Compensation figures released so far by large banks this year suggest a rich season for CEOs, despite myriad worries for markets, including slowing global growth, trade wars and Brexit uncertainty.
Compensation for Jamie Dimon, chief executive of JPMorgan Chase, the biggest US bank by assets, hit $31 billion in 2018, up 5.1 percent from last year and his highest pay since the 2008 financial crisis.
At Morgan Stanley, Chief Executive James Gorman will take home $29 million, up seven percent.
Final pay numbers are expected in the coming days from Bank of America, Goldman Sachs, Citigroup and Wells Fargo.
The biggest six US banks last year reported a record $117.6 billion in profits, with JPMorgan notching its highest-ever annual income of $32.5 billion and Morgan Stanley also a new peak at $8.2 billion.
– A wide gap –
Compensation varies for everyday employees of the financial heavyweights but even the more generous boosts do not reach the CEO pay bumps thus far.
Pay among JPMorgan’s 256,000 employees rose an average of 4.4 percent, while compensation for Morgan Stanley’s 60,300 workers dipped two percent, according to an analysis published over the weekend by the Financial Times.

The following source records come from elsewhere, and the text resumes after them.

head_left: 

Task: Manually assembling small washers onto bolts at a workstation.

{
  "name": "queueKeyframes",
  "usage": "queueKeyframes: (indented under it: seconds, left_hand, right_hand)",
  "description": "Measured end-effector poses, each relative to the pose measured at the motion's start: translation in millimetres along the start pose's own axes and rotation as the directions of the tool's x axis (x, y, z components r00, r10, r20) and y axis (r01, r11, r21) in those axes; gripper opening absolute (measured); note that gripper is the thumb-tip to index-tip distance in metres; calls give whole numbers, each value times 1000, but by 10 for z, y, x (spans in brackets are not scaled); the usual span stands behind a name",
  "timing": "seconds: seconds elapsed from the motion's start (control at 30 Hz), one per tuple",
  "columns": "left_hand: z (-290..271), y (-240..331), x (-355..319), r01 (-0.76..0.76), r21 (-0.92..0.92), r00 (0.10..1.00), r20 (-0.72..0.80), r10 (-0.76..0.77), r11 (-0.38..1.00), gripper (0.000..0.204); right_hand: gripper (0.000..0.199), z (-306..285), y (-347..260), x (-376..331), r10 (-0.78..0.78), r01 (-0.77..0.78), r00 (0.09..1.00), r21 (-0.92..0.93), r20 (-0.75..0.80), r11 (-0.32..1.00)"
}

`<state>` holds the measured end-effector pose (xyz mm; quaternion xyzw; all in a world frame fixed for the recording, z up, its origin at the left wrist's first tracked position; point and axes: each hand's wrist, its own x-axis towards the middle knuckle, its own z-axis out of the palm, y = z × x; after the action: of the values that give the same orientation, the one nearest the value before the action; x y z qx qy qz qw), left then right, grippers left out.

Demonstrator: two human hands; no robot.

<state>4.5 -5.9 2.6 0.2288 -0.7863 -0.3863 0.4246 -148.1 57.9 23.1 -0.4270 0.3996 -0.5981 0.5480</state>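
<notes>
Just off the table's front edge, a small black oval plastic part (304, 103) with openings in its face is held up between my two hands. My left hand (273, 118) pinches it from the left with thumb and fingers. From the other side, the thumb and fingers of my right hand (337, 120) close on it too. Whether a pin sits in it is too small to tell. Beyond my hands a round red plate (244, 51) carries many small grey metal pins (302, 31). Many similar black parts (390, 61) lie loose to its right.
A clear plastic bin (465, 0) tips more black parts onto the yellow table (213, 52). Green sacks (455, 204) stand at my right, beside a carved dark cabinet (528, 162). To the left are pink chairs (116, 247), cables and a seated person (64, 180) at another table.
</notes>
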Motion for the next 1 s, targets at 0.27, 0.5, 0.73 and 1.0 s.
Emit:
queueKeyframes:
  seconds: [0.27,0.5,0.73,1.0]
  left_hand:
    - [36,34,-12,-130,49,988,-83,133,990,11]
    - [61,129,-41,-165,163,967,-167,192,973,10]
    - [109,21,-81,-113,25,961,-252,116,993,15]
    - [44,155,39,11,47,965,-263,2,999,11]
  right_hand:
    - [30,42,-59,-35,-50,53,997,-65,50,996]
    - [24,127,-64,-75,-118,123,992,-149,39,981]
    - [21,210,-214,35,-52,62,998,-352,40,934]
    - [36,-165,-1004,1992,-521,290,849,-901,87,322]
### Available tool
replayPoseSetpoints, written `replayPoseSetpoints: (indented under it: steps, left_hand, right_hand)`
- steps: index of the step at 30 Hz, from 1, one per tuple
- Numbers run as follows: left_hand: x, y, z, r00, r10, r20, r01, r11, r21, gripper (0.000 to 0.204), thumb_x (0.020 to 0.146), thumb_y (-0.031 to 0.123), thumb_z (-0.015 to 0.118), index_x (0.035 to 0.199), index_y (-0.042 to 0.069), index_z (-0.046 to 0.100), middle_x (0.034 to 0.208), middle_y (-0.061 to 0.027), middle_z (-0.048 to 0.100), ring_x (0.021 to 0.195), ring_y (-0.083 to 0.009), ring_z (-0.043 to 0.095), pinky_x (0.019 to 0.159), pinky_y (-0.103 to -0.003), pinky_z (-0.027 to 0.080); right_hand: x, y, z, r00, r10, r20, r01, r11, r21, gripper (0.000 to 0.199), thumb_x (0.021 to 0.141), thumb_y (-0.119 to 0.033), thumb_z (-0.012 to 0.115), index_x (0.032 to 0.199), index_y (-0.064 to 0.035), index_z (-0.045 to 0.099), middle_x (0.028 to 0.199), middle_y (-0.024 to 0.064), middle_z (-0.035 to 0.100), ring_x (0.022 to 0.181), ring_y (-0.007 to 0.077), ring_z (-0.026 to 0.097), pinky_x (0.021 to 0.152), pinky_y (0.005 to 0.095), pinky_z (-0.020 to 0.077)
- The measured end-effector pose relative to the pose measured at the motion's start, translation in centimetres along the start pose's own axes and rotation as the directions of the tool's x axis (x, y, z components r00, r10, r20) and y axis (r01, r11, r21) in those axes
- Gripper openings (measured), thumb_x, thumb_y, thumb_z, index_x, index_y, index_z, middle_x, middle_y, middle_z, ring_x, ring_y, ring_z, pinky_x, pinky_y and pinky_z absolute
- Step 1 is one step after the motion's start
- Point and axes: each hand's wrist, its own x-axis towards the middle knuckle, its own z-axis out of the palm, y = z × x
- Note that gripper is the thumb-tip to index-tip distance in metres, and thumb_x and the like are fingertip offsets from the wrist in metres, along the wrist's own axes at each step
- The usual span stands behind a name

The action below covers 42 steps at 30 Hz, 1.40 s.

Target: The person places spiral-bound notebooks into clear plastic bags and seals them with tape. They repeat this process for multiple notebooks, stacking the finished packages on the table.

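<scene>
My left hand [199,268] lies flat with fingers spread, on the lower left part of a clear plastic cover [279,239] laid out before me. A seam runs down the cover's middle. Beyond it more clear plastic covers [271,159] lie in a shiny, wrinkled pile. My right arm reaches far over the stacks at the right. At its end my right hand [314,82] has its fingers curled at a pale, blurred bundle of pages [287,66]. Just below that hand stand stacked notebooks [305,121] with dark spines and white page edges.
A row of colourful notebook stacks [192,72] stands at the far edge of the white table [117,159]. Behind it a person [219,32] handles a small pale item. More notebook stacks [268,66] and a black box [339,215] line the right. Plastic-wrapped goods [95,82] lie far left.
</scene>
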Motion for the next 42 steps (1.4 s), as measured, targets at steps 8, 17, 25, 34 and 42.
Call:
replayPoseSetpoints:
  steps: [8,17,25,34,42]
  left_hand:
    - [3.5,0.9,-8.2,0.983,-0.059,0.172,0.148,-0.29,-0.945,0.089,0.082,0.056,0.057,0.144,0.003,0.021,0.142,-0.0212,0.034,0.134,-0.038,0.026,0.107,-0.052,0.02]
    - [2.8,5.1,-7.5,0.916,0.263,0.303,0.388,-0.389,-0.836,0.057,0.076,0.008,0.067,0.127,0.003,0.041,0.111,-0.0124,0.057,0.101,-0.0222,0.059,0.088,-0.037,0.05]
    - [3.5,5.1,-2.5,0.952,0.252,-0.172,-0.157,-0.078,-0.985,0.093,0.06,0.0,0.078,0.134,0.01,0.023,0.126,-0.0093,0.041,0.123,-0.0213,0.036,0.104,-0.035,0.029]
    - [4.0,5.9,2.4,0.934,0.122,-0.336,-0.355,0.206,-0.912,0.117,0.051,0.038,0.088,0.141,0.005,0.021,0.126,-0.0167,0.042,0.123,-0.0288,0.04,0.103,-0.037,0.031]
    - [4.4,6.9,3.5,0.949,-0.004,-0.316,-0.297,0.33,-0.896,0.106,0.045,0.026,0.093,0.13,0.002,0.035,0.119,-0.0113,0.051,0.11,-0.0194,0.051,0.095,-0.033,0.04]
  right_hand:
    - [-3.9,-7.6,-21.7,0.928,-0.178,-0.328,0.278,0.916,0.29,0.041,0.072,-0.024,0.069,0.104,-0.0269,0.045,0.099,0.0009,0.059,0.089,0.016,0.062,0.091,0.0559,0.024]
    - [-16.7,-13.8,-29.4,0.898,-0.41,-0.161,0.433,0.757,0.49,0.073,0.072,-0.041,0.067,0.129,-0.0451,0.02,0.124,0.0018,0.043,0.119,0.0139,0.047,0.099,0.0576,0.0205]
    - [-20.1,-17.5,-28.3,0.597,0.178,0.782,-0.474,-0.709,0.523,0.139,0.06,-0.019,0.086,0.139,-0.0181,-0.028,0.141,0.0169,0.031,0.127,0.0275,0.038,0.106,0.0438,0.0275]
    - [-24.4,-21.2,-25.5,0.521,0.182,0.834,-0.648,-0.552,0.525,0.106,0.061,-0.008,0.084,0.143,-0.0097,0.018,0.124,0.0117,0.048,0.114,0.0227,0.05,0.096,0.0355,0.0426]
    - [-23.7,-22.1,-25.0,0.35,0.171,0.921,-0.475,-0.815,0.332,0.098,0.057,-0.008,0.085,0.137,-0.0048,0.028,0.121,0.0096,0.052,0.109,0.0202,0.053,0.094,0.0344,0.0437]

At Goldman Sachs, which faces government probes over its connections to the scandal-plagued Malaysian fund 1MDB, worker salaries fell three percent.
Worker pay rose 2.2 percent at Bank of America and Citigroup and Wells Fargo worker pay climbed 4.1 percent, according to the Financial Times.
The gap between CEOs and rank-and-file employees remains astronomical.
At JPMorgan, Dimon’s salary is more than 364 times the median employee salary, while at Morgan Stanley Gorman’s compensation is some 192 times greater than that of a median employee, according to the AFL-CIO.
The bounty is even greater at other financial groups like private equity behemoth Blackstone, which paid Chief Executive Stephen Schwarzman $786 million in 2017, the third biggest salary ever on Wall Street behind Daniel Och of Och-Ziff Capital, who took home $1.2 billion in 2018 and $918.9 million in 2007.
Tharindra Ranasinghe, an assistant professor at the University of Maryland’s school of business, said the public’s view of the higher pay has been muted somewhat by improvement in the broader economy that has strengthened employment markets.
“It seems that this is not that much of an outrage for Main Street,” he told AFP. “It seems like Main Street kind of gets excited on this when the economy is doing badly.”
Some of the criticism has also likely been tempered by the practices of large banks adding rules that allow them to recover — or claw back — compensation in case of bad executive performance.
Another factor is that bank profits have risen, at least in part, due to traditional activities such as consumer loans or financing for mergers or public offerings.
“These are not speculative ventures that may run against the interests of Americans,” said Gregori Volokhine of Meeschaert Financial Services.